Contrairement à ce que les premiers juges ont pu retenir, il ne ressort pas des éléments ainsi recueillis que la victime était amenée à accomplir des travaux de manutention de charges lourdes propres à certains secteurs d'activité, conformément aux prévisions du tableau.

En effet, la victime et M. [I] s'accordent à considérer que la préparation des commandes proprement dite n'implique pas de tels travaux.

Le descriptif du poste 'lancement' ne met pas en évidence la manutention de charges lourdes.

La caisse affirme que la salariée, affectée au poste 'emballage', était amenée à porter cinq à dix sacs pesant jusqu'à 10 kg par jour, soit un tonnage journalier de 100 kg. Outre que ce volume n'est pas celui indiqué par M. [I] et qu'il n'existe aucun élément extérieur (comme le témoignage d'autres salariés, par exemple) permettant de mesurer le poids de charge inhérent à l'exécution de ces tâches, leur descriptif ne met pas en exergue le port de charges lourdes.

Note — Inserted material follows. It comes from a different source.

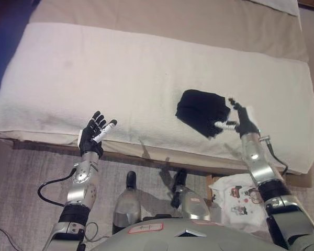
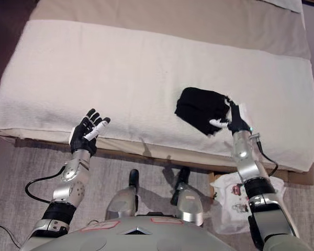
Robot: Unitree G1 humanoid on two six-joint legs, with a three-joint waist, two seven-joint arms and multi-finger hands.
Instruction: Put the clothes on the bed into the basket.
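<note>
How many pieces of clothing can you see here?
2. A black garment lies on the bed, at the right hand. A white printed garment sits low by the bed's edge. Others may be hidden.

You see one black garment [image 1: 201, 111] lying on the bed [image 1: 120, 78], right of centre in the frame and near the bed's front edge. It is crumpled into a compact, roughly angular bundle with folded layers, so you cannot tell what kind of clothing it is. It rests on the cream textured cover that spreads across the middle of the frame. At its right edge the right hand [image 1: 239, 120] is touching it, fingertips against the cloth. In the lower right of the frame, on the floor below the bed's edge, you see a white printed garment [image 1: 239, 200] lying bunched up.
</note>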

Aucune précision n'est apportée, notamment, sur les conditions dans lesquelles les sacs, une fois remplis, sont déposés sur les chariots roulants, lesquels sont censés être placés à proximité du poste de travail.

Enfin, s'agissant du poste 'PEL', qui combine diverses opérations (picking, pesée et pose des cartons, déplacement des palettes à l'aide d'un transpalette électrique), la manutention de charges lourdes n'est pas davantage démontrée, et aucun élément ne vient objectiver la fréquence d'occupation de ce poste par la salariée victime jusqu'à ce qu'elle cesse définitivement cette activité.

La caisse affirme qu'avant le mois d'avril 2017, la salariée était affectée successivement sur les trois postes au cours de sa journée de travail, et qu'elle était donc « susceptible » de porter un tonnage journalier allant jusqu'à 220 kg, mais il s'agit là d'une donnée purement hypothétique.

Force est de constater qu'il n'est pas établi que la salariée était habituellement en charge de travaux de manutention manuelle de charges lourdes, entrant dans les prévisions du tableau litigieux.

Cette condition n'étant pas remplie, la décision de prise en charge litigieuse doit être déclarée inopposable à la société.

Le jugement entrepris sera infirmé en toutes ses dispositions.

La caisse, qui succombe, sera condamnée aux dépens.

PAR CES MOTIFS :

La cour, statuant publiquement et contradictoirement, par mise à disposition au greffe :

INFIRME le jugement entrepris en toutes ses dispositions ;

Statuant à nouveau,

DÉCLARE inopposable, à l'égard de la société [4], la décision de prise en charge, par la caisse primaire d'assurance maladie de [Localité 2], sur le fondement du tableau n° 98 des maladies professionnelles, de la pathologie déclarée par Mme [D] ;

Condamne la caisse primaire d'assurance maladie de [Localité 2] aux dépens.

Prononcé par mise à disposition de l'arrêt au greffe de la cour, les parties en ayant été préalablement avisées dans les conditions prévues au deuxième alinéa de l'article 450 du code de procédure civile.

Signé par Madame Sylvia LE FISCHER, Présidente, et par Madame Juliette DUPONT, Greffière, à laquelle le magistrat signataire a rendu la minute.